Using the records below, filter for lines that contain the string "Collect" and copy them out.
******
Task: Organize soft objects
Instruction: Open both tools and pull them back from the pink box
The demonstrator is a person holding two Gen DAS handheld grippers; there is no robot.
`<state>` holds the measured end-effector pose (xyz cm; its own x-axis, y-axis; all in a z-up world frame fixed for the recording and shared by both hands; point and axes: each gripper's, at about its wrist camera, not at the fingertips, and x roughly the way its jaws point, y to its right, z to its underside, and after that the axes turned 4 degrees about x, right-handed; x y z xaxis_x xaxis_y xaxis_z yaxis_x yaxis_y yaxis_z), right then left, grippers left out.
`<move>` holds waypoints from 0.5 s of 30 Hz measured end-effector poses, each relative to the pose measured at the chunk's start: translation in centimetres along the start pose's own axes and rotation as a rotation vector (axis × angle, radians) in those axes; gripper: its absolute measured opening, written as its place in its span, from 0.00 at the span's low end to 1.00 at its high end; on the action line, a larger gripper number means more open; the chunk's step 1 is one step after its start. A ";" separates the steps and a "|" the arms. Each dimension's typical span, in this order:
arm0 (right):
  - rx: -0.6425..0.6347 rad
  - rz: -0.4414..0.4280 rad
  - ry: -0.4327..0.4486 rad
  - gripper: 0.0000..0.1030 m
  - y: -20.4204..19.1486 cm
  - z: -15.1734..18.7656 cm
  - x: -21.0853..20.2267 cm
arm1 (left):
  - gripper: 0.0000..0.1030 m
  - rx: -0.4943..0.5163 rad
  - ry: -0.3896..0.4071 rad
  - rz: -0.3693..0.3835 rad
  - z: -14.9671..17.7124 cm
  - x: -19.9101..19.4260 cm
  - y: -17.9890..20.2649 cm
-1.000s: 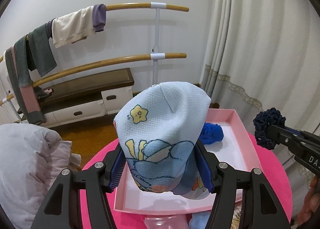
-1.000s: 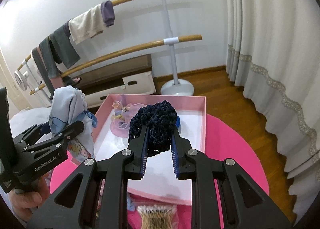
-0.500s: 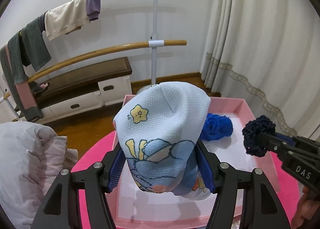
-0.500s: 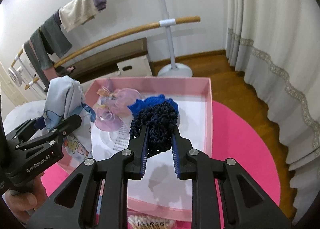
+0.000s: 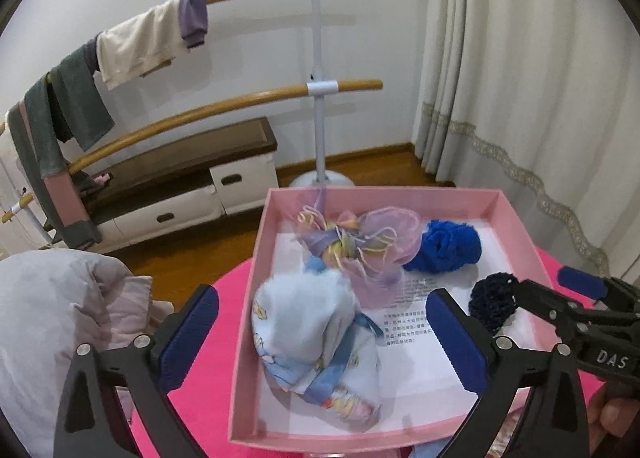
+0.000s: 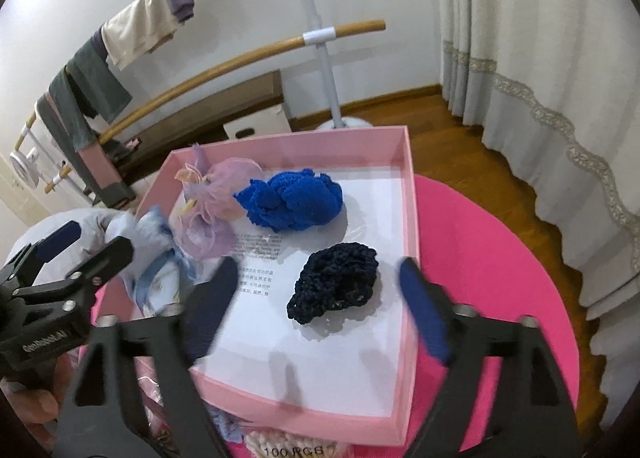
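Observation:
A pink box sits on the pink round table. In it lie a light blue cartoon-print cloth, a lilac gauze pouch, a bright blue knit bundle and a dark navy knit net. My left gripper is open above the cartoon cloth. My right gripper is open above the navy net, touching nothing.
A wooden two-rail rack with hung clothes stands behind, over a low cabinet. White curtains hang at the right. A grey quilt lies left. A bag of cotton swabs lies at the box's near edge.
Both grippers have opened. The cartoon cloth dropped from the left gripper into the box, and the navy net dropped from the right gripper onto the box's paper lining.

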<state>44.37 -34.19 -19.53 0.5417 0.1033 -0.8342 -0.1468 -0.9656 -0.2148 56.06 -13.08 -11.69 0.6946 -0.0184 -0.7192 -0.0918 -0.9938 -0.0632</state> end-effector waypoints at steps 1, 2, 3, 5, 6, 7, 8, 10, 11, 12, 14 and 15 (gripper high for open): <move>0.004 -0.003 0.008 0.94 -0.1 0.1 -0.4 | 1.00 0.000 0.009 -0.007 0.1 -0.5 -0.1; 0.006 -0.009 0.013 0.97 -0.2 0.3 -0.9 | 1.00 -0.001 0.021 -0.016 0.1 -1.1 -0.2; 0.005 -0.012 0.020 0.97 -0.4 0.5 -1.5 | 1.00 -0.002 0.033 -0.022 0.3 -1.7 -0.3; 0.000 -0.009 0.035 0.98 -0.9 0.8 -2.6 | 1.00 -0.007 0.062 -0.025 0.7 -3.2 -0.3; -0.002 -0.009 0.040 1.00 -1.1 0.8 -3.0 | 1.00 -0.011 0.077 -0.026 1.2 -4.1 -0.3; -0.006 -0.007 0.051 1.00 -1.5 1.1 -3.7 | 1.00 -0.015 0.098 -0.030 1.4 -5.2 -0.3; -0.007 -0.005 0.065 1.00 -1.9 1.3 -4.5 | 1.00 -0.018 0.112 -0.030 2.1 -6.1 -0.2; -0.002 -0.009 0.086 1.00 -2.5 1.7 -5.9 | 1.00 -0.021 0.137 -0.033 3.6 -8.3 -0.6; 0.000 -0.014 0.099 1.00 -2.8 2.1 -6.8 | 1.00 -0.023 0.151 -0.035 4.1 -9.4 -0.6; 0.000 -0.018 0.111 1.00 -3.1 2.3 -7.6 | 1.00 -0.023 0.162 -0.033 5.0 -10.5 -0.7; -0.004 -0.034 0.141 1.00 -3.8 3.2 -9.5 | 1.00 -0.018 0.188 -0.029 6.3 -12.7 -0.7; -0.005 -0.038 0.154 1.00 -4.1 3.6 -10.3 | 1.00 -0.018 0.199 -0.030 7.2 -13.7 -0.8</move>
<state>36.42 -30.48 -11.85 0.6672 0.1021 -0.7378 -0.1199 -0.9629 -0.2418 41.48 -11.25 -6.74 0.8242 -0.0082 -0.5662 -0.0575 -0.9959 -0.0693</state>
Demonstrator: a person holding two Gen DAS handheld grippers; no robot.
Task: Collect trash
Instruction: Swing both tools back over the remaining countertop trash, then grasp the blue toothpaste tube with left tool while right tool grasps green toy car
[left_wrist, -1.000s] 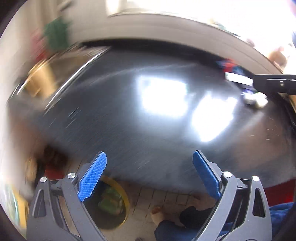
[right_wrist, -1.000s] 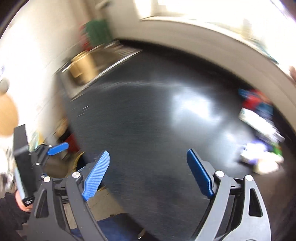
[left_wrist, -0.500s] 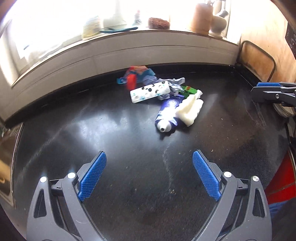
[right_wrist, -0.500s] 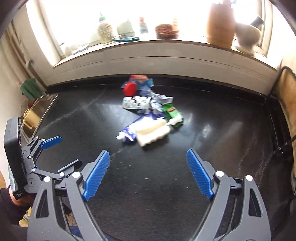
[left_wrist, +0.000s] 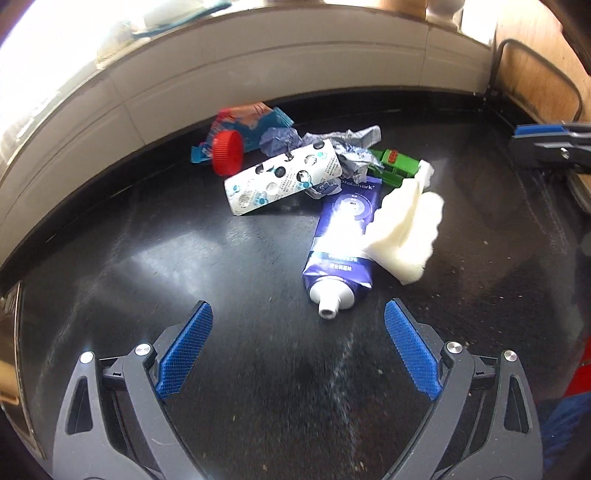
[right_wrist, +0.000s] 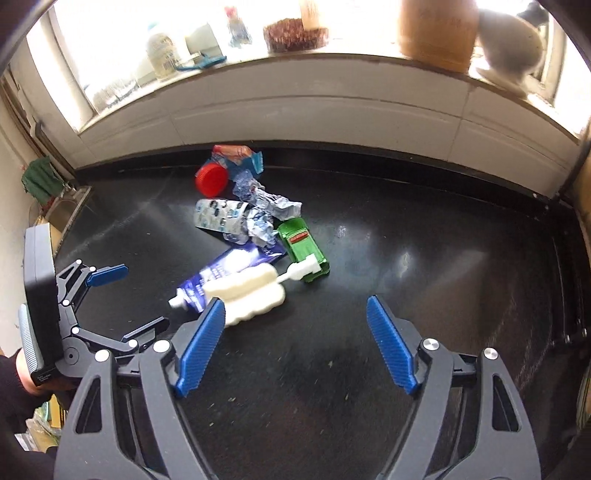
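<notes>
A pile of trash lies on the black counter (left_wrist: 258, 387). It holds a blue toothpaste tube (left_wrist: 341, 247), a white sponge brush (left_wrist: 406, 230), a white spotted wrapper (left_wrist: 282, 177), a green box (left_wrist: 393, 166), crumpled foil (left_wrist: 351, 144), a red cap (left_wrist: 227, 153) and a blue-orange packet (left_wrist: 251, 123). My left gripper (left_wrist: 297, 347) is open and empty just short of the tube's nozzle. My right gripper (right_wrist: 295, 347) is open and empty, its left finger beside the sponge brush (right_wrist: 243, 291). The tube (right_wrist: 221, 275), green box (right_wrist: 301, 249) and red cap (right_wrist: 210, 179) also show there.
A white backsplash and a windowsill with bottles, a brown jar (right_wrist: 436, 33) and a bowl (right_wrist: 295, 35) run behind the counter. A sink (right_wrist: 59, 218) lies at the far left. A wooden board (left_wrist: 543, 74) stands at the right. The left gripper (right_wrist: 110, 306) shows in the right wrist view.
Both grippers swung from the sink side toward the trash pile, then moved closer and lower. The pile looks larger now. Both stay open.
</notes>
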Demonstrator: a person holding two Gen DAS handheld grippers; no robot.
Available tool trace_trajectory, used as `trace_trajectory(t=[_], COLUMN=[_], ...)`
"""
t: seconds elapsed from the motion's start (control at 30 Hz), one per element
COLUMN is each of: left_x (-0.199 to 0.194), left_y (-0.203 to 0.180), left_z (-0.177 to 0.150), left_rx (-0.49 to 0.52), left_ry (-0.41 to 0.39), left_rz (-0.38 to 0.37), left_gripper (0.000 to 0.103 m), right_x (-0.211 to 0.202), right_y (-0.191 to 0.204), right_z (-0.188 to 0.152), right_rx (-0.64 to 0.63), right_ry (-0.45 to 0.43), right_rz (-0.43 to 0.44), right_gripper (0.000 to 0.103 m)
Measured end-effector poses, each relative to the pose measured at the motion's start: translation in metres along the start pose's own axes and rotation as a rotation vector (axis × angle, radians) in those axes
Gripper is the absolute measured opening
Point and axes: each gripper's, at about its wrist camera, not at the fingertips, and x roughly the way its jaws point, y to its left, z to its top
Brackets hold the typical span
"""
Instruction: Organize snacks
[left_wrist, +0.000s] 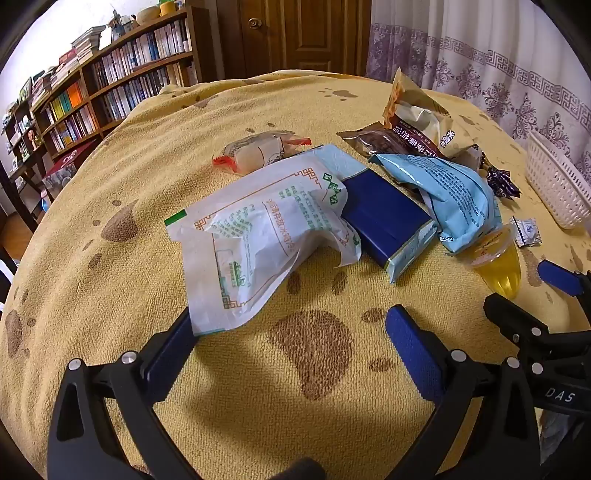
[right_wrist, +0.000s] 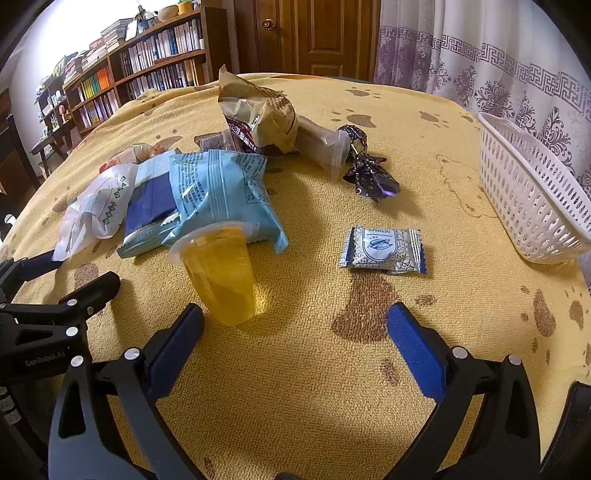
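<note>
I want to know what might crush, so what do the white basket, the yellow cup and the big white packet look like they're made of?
White basket: looks like rigid moulded plastic, matte, its walls pierced with rows of even oval holes.
Yellow cup: probably thin clear plastic with a sealed film lid; light passes through the yellow filling, likely jelly.
Big white packet: apparently soft printed plastic film, slightly glossy, creased and puffed.

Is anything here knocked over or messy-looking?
Yes. The yellow jelly cup lies tipped against the light blue packet rather than standing, though nothing has spilled. The snacks sit in a loose overlapping heap, and the white basket looks empty so far.
</note>
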Motion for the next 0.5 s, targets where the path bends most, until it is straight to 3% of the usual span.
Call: trace_trajectory(t=[0.5], left_x=[0.0000], left_y=[0.0001], left_z=[0.0000], left_rx=[-0.002], left_ry=[0.000], left_rz=[-0.002], left_gripper=[0.098], right_x=[0.0002], right_y=[0.0004], right_z=[0.0002], right_rx=[-0.003], right_ry=[0.002], right_rz=[-0.003], right_gripper=[0.101])
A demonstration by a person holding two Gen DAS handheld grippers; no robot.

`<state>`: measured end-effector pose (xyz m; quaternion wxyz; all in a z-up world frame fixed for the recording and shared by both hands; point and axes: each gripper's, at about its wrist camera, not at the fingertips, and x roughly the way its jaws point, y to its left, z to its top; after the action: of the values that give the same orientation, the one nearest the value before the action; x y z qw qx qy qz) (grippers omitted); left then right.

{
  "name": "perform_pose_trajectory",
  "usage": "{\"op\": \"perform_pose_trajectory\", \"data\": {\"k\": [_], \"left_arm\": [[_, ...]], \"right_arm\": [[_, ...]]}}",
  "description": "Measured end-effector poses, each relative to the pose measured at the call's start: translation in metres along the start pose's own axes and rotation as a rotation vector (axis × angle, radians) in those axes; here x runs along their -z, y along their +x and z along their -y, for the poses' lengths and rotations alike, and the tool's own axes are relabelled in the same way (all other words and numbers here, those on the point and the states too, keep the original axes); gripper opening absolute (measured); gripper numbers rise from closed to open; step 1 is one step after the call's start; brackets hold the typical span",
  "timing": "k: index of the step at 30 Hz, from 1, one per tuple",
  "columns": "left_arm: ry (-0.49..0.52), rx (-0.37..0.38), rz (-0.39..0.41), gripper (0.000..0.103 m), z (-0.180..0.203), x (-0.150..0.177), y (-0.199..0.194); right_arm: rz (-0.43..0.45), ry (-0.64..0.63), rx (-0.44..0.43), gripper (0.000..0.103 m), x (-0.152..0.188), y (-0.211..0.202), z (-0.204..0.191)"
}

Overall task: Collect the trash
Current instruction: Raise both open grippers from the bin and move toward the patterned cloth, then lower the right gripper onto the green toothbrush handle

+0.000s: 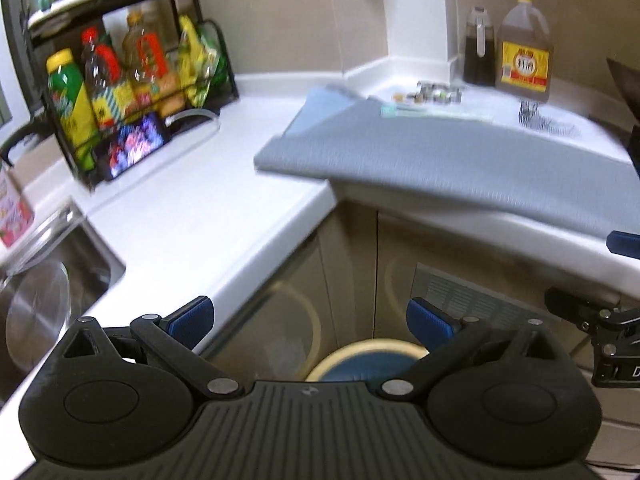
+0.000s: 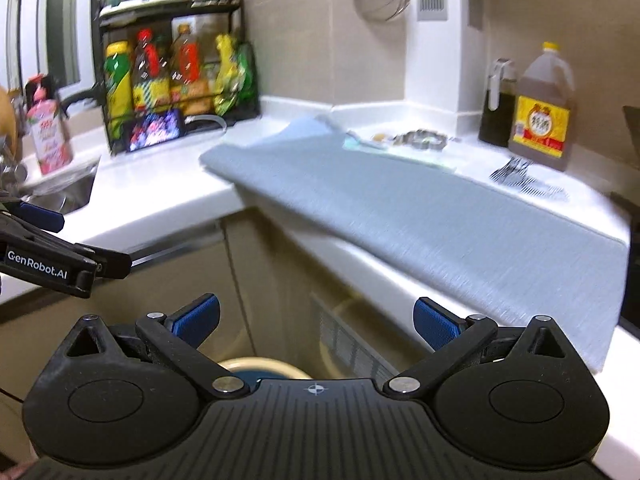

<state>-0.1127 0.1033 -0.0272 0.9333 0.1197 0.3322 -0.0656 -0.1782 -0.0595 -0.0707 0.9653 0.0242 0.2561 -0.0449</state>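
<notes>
Left wrist view: both claws (image 1: 310, 322) (image 2: 316, 320) wide open, empty; bin (image 1: 366, 354) below half hidden, litter (image 1: 436, 94) blurred.

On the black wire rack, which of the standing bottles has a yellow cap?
The green-and-yellow labelled bottle at the left end of the black wire rack. Its cap is yellow; the clear bottle beside it has a red cap.

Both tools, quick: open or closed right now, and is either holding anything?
Left tool: open, fingers wide apart, holding nothing.
Right tool: open, fingers wide apart, holding nothing.
</notes>
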Motion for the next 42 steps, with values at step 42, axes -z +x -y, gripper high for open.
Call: {"op": "perform_pose_trajectory", "data": {"k": [42], "left_arm": [[-0.010,-0.024,-0.048,0.103,-0.010,-0.079,0.061]], "right_arm": [[-0.144,-0.154,0.109,0.103,-0.170,0.270,0.100]]}}
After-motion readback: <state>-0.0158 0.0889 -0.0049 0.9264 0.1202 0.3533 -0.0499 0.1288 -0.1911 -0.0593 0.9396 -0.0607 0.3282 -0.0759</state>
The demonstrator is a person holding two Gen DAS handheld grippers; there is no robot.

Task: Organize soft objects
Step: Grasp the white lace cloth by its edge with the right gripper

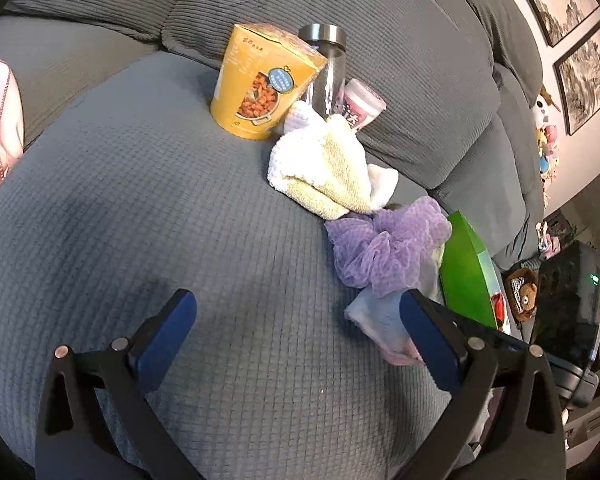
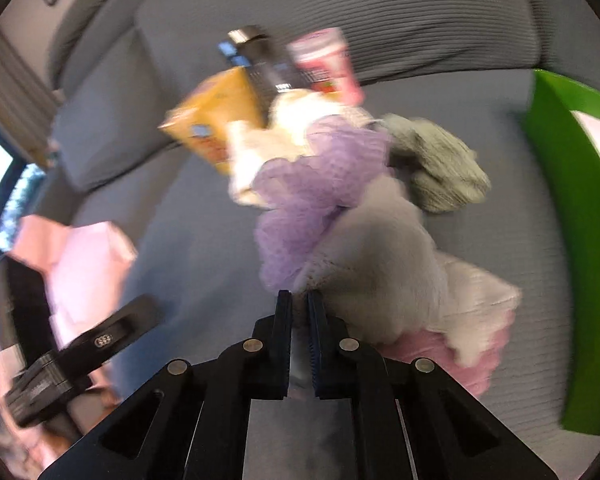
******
• _Finished exercise_
Task: Collect trash
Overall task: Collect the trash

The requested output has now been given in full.